Supplied records
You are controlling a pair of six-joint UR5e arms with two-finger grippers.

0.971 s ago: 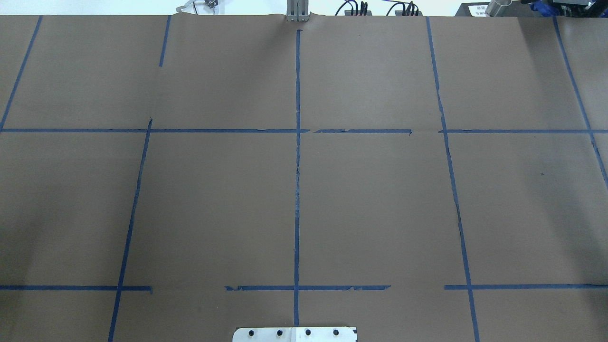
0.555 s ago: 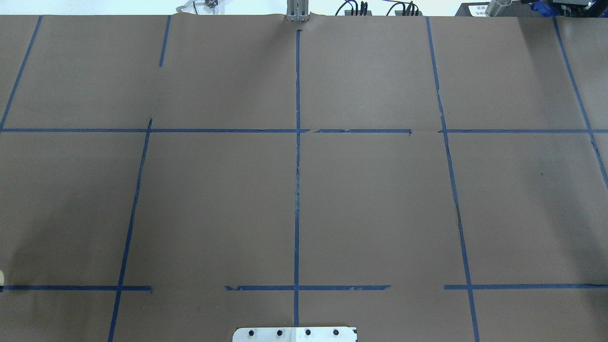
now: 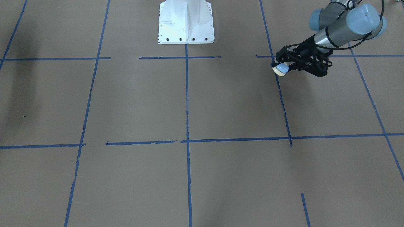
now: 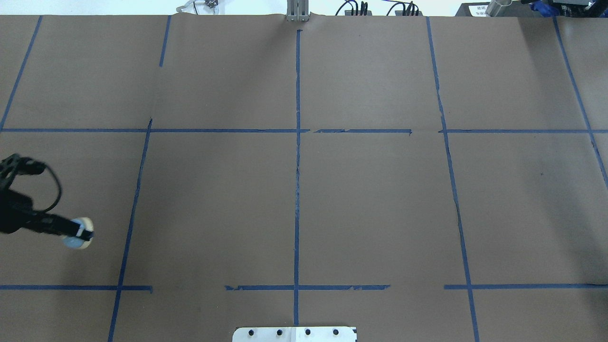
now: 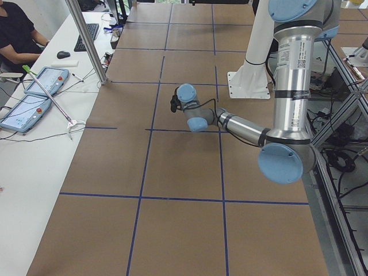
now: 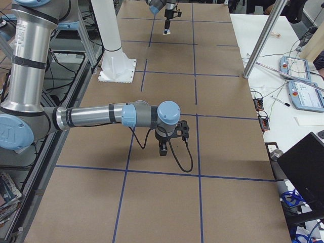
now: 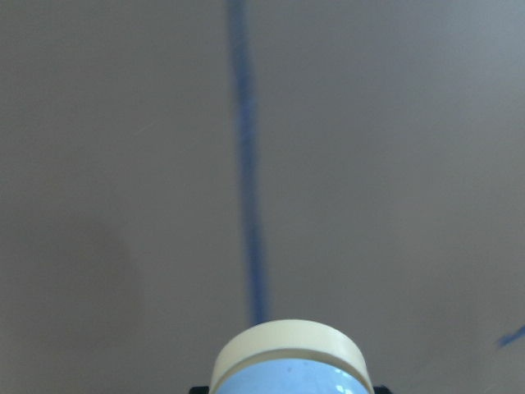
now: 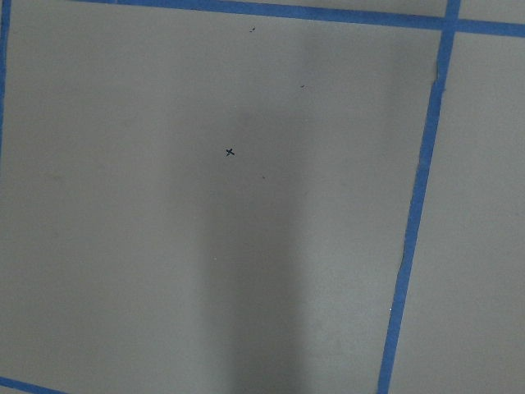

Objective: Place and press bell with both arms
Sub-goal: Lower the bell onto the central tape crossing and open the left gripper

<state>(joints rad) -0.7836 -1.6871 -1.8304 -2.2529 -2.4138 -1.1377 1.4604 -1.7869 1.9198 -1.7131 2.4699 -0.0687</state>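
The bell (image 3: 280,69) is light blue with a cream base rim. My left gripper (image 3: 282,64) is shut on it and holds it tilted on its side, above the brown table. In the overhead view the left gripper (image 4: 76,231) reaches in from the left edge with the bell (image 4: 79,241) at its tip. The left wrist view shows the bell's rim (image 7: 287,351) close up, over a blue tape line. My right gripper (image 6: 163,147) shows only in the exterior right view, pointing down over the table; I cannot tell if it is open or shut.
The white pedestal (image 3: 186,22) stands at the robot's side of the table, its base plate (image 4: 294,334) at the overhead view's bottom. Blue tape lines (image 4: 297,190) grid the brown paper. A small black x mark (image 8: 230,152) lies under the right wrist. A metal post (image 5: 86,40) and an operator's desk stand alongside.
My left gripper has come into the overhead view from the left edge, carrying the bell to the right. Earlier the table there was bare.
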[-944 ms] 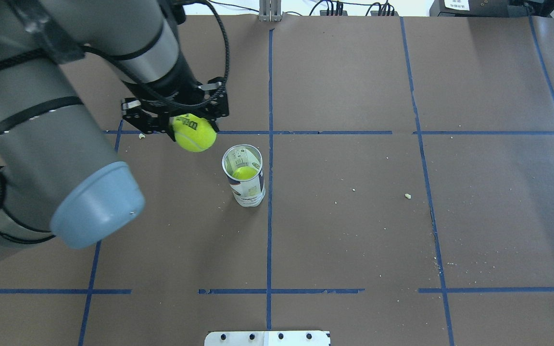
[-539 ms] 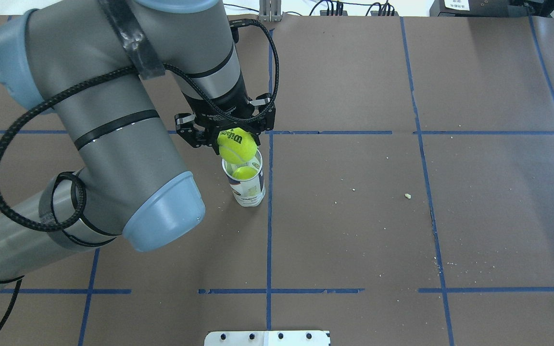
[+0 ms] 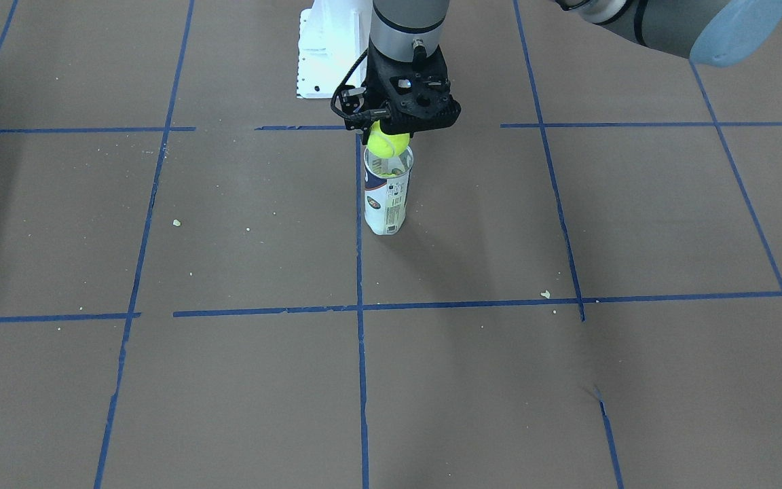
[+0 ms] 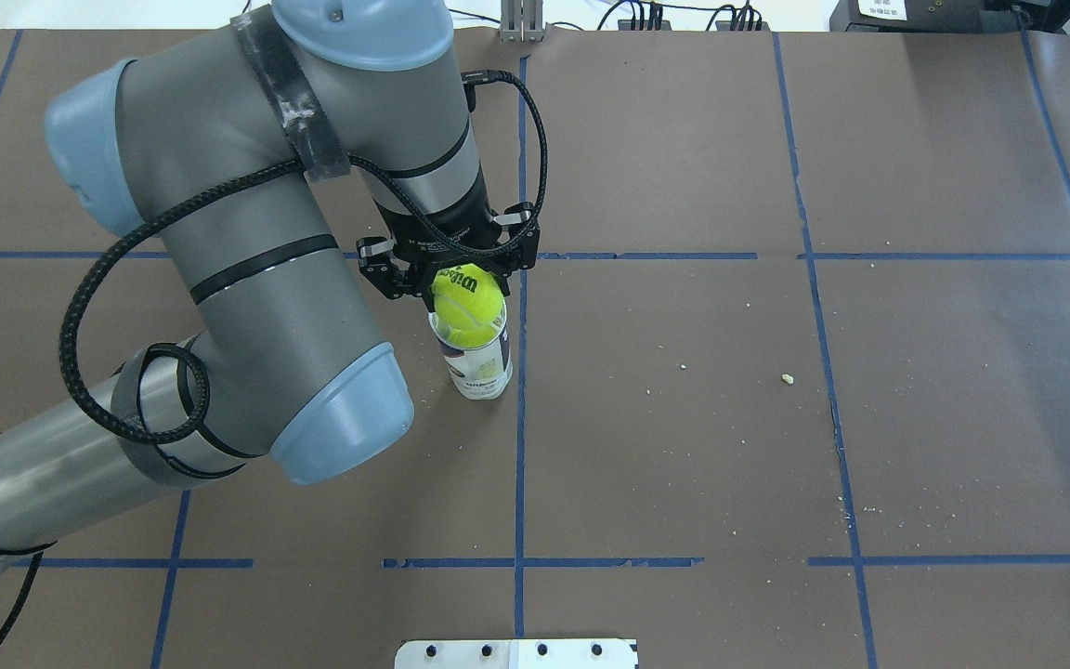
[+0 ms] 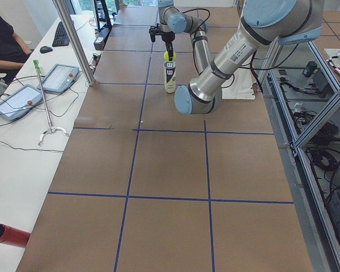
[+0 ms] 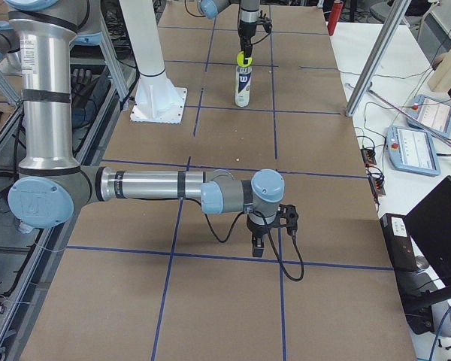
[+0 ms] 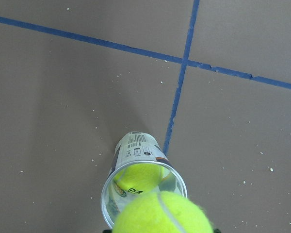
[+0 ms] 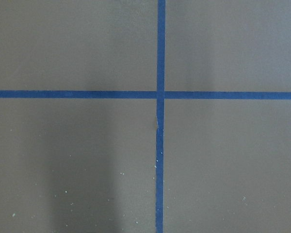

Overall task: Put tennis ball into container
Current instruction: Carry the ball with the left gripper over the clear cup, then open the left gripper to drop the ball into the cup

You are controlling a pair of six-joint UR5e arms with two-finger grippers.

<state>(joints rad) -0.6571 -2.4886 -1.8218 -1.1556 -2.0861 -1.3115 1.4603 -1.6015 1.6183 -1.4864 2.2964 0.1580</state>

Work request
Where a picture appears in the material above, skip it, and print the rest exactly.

Exercise answer
You are controlling a pair of six-joint UR5e arms with two-finger grippers.

0.971 s ago: 
0.555 s ago: 
now: 
now: 
now: 
now: 
now: 
now: 

Objective: Place and press bell with both arms
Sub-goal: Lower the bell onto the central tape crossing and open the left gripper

<state>(joints rad) -0.7836 -1.6871 -1.8304 -2.2529 -2.4138 -1.1377 1.4604 -1.7869 1.9198 -1.7131 2.4699 -0.0687</state>
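The bell (image 3: 280,69) is light blue with a cream base rim. My left gripper (image 3: 282,64) is shut on it and holds it tilted on its side, above the brown table. In the overhead view the left gripper (image 4: 76,231) reaches in from the left edge with the bell (image 4: 79,241) at its tip. The left wrist view shows the bell's rim (image 7: 287,351) close up, over a blue tape line. My right gripper (image 6: 163,147) shows only in the exterior right view, pointing down over the table; I cannot tell if it is open or shut.
The white pedestal (image 3: 186,22) stands at the robot's side of the table, its base plate (image 4: 294,334) at the overhead view's bottom. Blue tape lines (image 4: 297,190) grid the brown paper. A small black x mark (image 8: 230,152) lies under the right wrist. A metal post (image 5: 86,40) and an operator's desk stand alongside.
My left gripper has come into the overhead view from the left edge, carrying the bell to the right. Earlier the table there was bare.
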[-944 ms] 
[-539 ms] 
[+0 ms] 
[+0 ms] 
[+0 ms] 
[+0 ms] 
[+0 ms] 
[+0 ms] 

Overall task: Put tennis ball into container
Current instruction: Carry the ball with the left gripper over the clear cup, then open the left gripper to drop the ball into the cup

You are controlling a pair of six-joint UR5e arms with two-finger grippers.

<state>(joints rad) -0.6571 -2.4886 -1.8218 -1.1556 -2.0861 -1.3115 1.4603 -1.6015 1.6183 -1.4864 2.2964 0.1580</state>

What the exercise required is now complete.